- Born: Stephen Peter Woodmore 13 December 1959 Hackney, London, England
- Died: 6 February 2023 (aged 63)
- Occupation: Electronics salesman
- Known for: Being the fastest English speaker in the world

= Steve Woodmore =

British salesman, comedian and fast talker (1959–2023)

Stephen Peter Woodmore (13 December 1959 – 6 February 2023) was a British electronics salesman known for his rapid speech articulation, being able to articulate 637 words per minute (wpm), a speed four times faster than the average person. Woodmore was listed by the Guinness Book of World Records as the world's fastest talker, taking the record from John Moschitta Jr. in August 1990. Woodmore lost his record in 1995, when Sean Shannon from Canada was able to articulate 655 wpm.

==Career==

===Fastest talker===
Steve Woodmore could rapidly articulate at a rate of 637 words per minute, four times faster than the average human.

Woodmore first realised his skills at rapid speech when he was seven years old. At school, he was asked by his form teacher to recite an 8-minute speech, as a punishment for his talkativeness. It took him only two minutes.

On the ITV television show Motor Mouth on 22 September 1990, Steve Woodmore recited a piece from the Tom Clancy novel "Patriot Games" in 56 seconds, yielding an average rate of 637 words per minute, breaking the previous record of 586 wpm, set by John Moschitta Jr. Guinness World Records listed Woodmore as the world's fastest talker.

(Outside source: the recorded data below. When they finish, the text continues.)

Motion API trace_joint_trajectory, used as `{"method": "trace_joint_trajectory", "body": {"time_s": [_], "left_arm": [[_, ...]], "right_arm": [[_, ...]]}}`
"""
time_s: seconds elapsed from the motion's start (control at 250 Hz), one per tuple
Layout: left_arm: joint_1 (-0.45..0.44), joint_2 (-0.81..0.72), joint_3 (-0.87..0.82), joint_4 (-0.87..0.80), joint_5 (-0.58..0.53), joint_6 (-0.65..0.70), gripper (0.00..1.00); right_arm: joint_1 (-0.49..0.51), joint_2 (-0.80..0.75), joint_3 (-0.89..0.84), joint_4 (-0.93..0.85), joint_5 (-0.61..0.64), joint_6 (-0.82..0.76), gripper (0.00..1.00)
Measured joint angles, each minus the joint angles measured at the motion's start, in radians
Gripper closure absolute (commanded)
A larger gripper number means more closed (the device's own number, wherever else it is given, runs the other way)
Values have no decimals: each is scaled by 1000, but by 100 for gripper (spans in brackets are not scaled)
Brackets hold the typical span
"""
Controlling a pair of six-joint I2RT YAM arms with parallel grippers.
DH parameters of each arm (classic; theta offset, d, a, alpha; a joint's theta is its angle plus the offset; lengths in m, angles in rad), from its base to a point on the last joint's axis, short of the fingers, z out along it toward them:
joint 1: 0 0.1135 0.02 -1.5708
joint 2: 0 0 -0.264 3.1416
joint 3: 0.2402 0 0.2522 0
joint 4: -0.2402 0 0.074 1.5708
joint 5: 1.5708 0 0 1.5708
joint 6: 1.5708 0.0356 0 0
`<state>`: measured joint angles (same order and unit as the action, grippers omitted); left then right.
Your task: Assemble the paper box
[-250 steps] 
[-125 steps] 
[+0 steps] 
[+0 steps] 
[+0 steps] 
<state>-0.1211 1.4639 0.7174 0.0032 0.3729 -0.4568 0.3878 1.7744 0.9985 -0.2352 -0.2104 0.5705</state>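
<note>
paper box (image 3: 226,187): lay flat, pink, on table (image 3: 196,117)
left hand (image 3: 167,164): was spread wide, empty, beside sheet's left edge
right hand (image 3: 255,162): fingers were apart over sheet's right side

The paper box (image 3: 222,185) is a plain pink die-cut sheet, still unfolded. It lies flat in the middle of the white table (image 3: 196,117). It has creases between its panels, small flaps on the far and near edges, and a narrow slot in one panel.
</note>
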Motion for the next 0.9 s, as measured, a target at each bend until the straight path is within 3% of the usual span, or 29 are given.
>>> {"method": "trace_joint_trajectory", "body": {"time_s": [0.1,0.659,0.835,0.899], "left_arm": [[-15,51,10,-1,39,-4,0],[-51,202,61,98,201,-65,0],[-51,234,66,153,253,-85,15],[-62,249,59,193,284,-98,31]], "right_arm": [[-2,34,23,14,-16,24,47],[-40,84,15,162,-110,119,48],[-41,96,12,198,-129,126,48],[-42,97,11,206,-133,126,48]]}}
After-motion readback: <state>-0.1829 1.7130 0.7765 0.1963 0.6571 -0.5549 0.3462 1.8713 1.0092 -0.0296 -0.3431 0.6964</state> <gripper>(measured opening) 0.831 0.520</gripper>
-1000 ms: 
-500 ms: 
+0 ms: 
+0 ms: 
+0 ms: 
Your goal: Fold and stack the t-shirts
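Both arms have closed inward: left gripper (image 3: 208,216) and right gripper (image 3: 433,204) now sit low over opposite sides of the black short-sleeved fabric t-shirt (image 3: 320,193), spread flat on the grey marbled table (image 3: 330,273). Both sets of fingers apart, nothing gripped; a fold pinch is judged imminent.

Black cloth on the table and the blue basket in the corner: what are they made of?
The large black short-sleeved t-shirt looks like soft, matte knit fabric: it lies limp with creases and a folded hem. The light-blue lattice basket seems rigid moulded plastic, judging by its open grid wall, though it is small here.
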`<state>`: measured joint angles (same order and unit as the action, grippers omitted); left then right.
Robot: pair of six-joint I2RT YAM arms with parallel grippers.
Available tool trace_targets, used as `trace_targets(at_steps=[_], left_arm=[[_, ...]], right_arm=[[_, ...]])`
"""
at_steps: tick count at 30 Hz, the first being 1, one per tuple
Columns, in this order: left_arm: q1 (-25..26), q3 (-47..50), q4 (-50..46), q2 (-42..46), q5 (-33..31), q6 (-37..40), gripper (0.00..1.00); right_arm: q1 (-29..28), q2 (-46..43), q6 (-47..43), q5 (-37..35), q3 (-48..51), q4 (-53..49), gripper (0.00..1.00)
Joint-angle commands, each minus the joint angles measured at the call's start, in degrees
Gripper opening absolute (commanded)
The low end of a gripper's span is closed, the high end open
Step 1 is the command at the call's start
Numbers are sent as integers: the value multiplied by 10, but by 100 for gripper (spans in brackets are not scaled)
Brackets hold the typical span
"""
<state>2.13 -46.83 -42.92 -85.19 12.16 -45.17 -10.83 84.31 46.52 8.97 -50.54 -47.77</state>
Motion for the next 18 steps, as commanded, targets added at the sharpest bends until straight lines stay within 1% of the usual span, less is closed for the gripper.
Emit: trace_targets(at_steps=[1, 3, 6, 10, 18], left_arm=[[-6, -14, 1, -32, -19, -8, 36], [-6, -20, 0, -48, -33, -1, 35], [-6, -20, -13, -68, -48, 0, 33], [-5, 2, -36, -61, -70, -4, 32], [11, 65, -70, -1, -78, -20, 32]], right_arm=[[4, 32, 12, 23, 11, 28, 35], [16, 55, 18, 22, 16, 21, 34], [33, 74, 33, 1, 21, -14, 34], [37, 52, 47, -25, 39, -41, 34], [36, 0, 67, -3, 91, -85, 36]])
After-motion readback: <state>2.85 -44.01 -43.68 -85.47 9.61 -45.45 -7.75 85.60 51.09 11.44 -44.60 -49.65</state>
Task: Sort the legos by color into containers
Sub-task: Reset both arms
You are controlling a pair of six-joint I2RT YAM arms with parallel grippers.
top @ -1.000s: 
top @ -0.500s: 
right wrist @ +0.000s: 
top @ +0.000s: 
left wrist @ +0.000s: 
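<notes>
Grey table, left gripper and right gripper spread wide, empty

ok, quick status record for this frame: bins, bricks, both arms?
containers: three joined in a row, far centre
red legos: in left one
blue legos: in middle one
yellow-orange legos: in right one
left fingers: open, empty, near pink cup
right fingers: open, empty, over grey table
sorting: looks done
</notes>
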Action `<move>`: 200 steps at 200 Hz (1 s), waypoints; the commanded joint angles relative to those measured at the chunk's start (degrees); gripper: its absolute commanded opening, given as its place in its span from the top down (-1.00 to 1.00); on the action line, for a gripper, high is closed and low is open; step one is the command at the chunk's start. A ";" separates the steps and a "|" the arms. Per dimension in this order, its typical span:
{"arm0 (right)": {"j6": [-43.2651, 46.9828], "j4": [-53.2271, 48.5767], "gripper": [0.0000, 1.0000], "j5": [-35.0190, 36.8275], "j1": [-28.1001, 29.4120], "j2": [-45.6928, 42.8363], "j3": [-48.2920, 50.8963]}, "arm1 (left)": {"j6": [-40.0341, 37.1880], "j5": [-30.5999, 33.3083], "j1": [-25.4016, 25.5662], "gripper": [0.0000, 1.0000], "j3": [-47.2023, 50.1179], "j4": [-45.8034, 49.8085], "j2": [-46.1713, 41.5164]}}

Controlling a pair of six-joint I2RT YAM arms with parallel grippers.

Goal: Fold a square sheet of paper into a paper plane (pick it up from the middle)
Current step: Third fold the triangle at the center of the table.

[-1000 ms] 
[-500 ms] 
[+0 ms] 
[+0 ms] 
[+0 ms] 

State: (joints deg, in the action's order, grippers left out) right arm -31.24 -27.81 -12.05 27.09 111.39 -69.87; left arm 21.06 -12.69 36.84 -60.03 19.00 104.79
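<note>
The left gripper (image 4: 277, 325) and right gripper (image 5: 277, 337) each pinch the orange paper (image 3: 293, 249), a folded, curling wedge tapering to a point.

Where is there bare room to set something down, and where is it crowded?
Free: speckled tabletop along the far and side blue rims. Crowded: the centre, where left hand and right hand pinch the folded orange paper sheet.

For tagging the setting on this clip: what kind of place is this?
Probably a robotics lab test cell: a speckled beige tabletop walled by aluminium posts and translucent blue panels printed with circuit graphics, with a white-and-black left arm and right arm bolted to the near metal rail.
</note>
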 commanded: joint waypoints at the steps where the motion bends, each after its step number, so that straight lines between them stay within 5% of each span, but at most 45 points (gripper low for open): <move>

His ability to articulate at such a fast rate is apparently due to his recruiting more portions of his brain to the task than the average person, as shown in an fMRI scan.

===Reality television===
Woodmore has appeared on numerous television and radios shows, including BBC's 1Xtra Breakfast Show with Twin B and the documentary Stan Lee's Superhumans.

===Electronics salesman===
Woodmore worked as an electronics salesman for Currys.

==Other appearances==
In June 2011, Woodmore launched the 5050 Phone a Friend nationwide competition, together with John Lonergan, at an event held in Dublin, in which the Irish public was challenged to beat Woodmore's world record of 637 wpm live on television. The finals were held on 10 September 2011.

==Personal life and death==
Woodmore was born in Hackney, London on 13 December 1959. He lived in Chislehurst and was divorced with four children.

Woodmore died of COVID-19 and non-Hodgkin's lymphoma on 6 February 2023, at the age of 63.